[[ Supplied material, beginning ]]

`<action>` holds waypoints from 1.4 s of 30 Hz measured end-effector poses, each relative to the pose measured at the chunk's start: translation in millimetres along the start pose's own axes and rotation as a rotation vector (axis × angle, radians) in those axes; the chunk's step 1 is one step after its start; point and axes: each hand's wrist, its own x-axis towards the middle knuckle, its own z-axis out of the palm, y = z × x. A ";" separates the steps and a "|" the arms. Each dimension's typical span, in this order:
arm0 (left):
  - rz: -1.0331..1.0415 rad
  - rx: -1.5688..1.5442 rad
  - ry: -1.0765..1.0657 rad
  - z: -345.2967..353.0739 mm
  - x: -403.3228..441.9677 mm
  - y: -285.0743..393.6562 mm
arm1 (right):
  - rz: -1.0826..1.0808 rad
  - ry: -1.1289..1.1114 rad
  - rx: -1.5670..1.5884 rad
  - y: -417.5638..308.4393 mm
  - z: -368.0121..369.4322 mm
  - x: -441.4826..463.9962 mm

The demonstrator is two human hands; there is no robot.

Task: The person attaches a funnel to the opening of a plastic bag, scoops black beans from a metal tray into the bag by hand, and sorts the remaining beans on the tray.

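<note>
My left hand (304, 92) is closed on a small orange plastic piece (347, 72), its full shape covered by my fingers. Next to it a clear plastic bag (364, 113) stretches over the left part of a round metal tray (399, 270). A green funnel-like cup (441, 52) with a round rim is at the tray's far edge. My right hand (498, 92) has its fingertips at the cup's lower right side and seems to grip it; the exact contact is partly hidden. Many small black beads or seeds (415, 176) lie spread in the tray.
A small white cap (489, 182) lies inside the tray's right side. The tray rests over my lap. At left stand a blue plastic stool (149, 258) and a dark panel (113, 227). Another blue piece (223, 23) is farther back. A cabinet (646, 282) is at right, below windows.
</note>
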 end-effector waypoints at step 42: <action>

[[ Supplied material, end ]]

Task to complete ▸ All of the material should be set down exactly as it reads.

Solution ▸
`<action>` holds waypoints from 1.4 s of 30 Hz measured end-effector poses, each relative to the pose measured at the chunk's start: translation in millimetres along the start pose's own axes and rotation as a rotation vector (axis × angle, radians) in those axes; the chunk's step 1 is one step after its start; point and axes: each hand's wrist, its own x-axis towards the middle knuckle, its own z-axis out of the palm, y = z × x. A ";" separates the steps and a "|" the arms. Each dimension's typical span, in this order:
arm0 (left):
  - rz: -1.0331..1.0415 rad
  - rx: -1.5688..1.5442 rad
  - ry: -1.0765..1.0657 rad
  - z: -345.2967..353.0739 mm
  - x: -403.3228..441.9677 mm
  - y: -285.0743..393.6562 mm
arm1 (right):
  - rz: -1.0826..1.0808 rad
  - ry: -1.1289..1.1114 rad
  - rx: -1.5670..1.5884 rad
  - y: -417.5638..308.4393 mm
  - z: -368.0121..369.4322 mm
  - x: -441.4826..463.9962 mm

The demonstrator is two human hands; there is no robot.

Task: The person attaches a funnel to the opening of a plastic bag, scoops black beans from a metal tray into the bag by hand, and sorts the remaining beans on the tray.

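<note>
My left hand (304, 92) is closed on a small orange plastic piece (347, 72), its full shape covered by my fingers. Next to it a clear plastic bag (364, 113) stretches over the left part of a round metal tray (399, 270). A green funnel-like cup (441, 52) with a round rim is at the tray's far edge. My right hand (498, 92) has its fingertips at the cup's lower right side and seems to grip it; the exact contact is partly hidden. Many small black beads or seeds (415, 176) lie spread in the tray.
A small white cap (489, 182) lies inside the tray's right side. The tray rests over my lap. At left stand a blue plastic stool (149, 258) and a dark panel (113, 227). Another blue piece (223, 23) is farther back. A cabinet (646, 282) is at right, below windows.
</note>
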 end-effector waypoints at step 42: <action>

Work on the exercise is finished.